The absence of guidance could also bleed into immigration court procedures for immigrants already facing deportation.
Prosecutorial discretion in immigration court could include anything from dismissing or temporarily pausing an individual’s removal proceedings while an immigrant pursues other relief to agreeing not to contest certain facts in a case, such as how long an undocumented person has been in the country.
Following the high court’s decision, ICE announced on July 26 that related prosecutorial discretion guidance issued to its Office of the Principal Legal Advisor, whose attorneys represent the government in deportation cases, had also been rescinded.
OPLA attorneys may still “exercise their inherent prosecutorial discretion on a case-by-case basis during the course of their review and handling of cases,” the agency said.
Jennifer Ibañez Whitlock, policy counsel for the American Immigration Lawyers Association, said she has heard reports from immigration lawyers that local OPLA offices are still entertaining requests for prosecutorial discretion. But Whitlock, who serves on an association committee that liaisons with ICE, said she has also heard more “troubling reports” from AILA members of prosecutorial discretion requests being denied.
These “case-by-case” reviews of prosecutorial discretion requests may take more time for the agency to process and create more uncertainty for immigrants — especially those appearing without lawyers — about whether they would qualify for that relief, Whitlock said.
If OPLA attorneys close fewer deportation cases, it could also grow an already lengthy immigration court backlog, which currently stands at more than 1.8 million cases.
Whitlock compared the immigration court docket to an “I Love Lucy” scene in which the titular character struggles to frantically package increasing amounts of chocolate coming down a conveyor belt.
The administration’s guidance “had the effect of saying, look, we’re going to ease the firehose that’s coming at you,” she said. “Without that now, it just feels like it’s that conveyor belt again where the emphasis is on prosecuting everything.”
The court ruling is the latest instance of whiplash from litigation challenging the Biden administration’s immigration policies.
The administration has seen similar court rulings over its efforts to rescind the Trump-era “Remain in Mexico” program and the pandemic-related border expulsion policy, known as the Title 42 directive.
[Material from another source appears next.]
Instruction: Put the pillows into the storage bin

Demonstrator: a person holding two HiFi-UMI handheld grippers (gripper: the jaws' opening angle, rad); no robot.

This creates an environment of uncertainty for agency leaders, who must now prepare for legal challenges to any policy change or directive, Brown said.
“From an operational perspective, not being able to issue even guidance to your own people … it’s very problematic for the leadership of any organization,” Brown said. “You’re constantly second-guessing yourself.”
Several former officials attributed the frequent litigation to a shifting political landscape that has seen increased suits from states against national immigration policies.
The uncertainty is aggravated by the absence of a Senate-confirmed leader since the Obama administration, which Amaya warned could further undermine morale.
“The rank and file, they need to know that someone’s going to bat for them,” Amaya said.
But Myers Wood said such back-and-forth has become “status quo” for many agents who have worked through multiple political administrations.
“They are constantly barraged with different litigation, different pressure from Congress,” she said. “They are used to living with uncertainty and simply operating under the current law that exists.”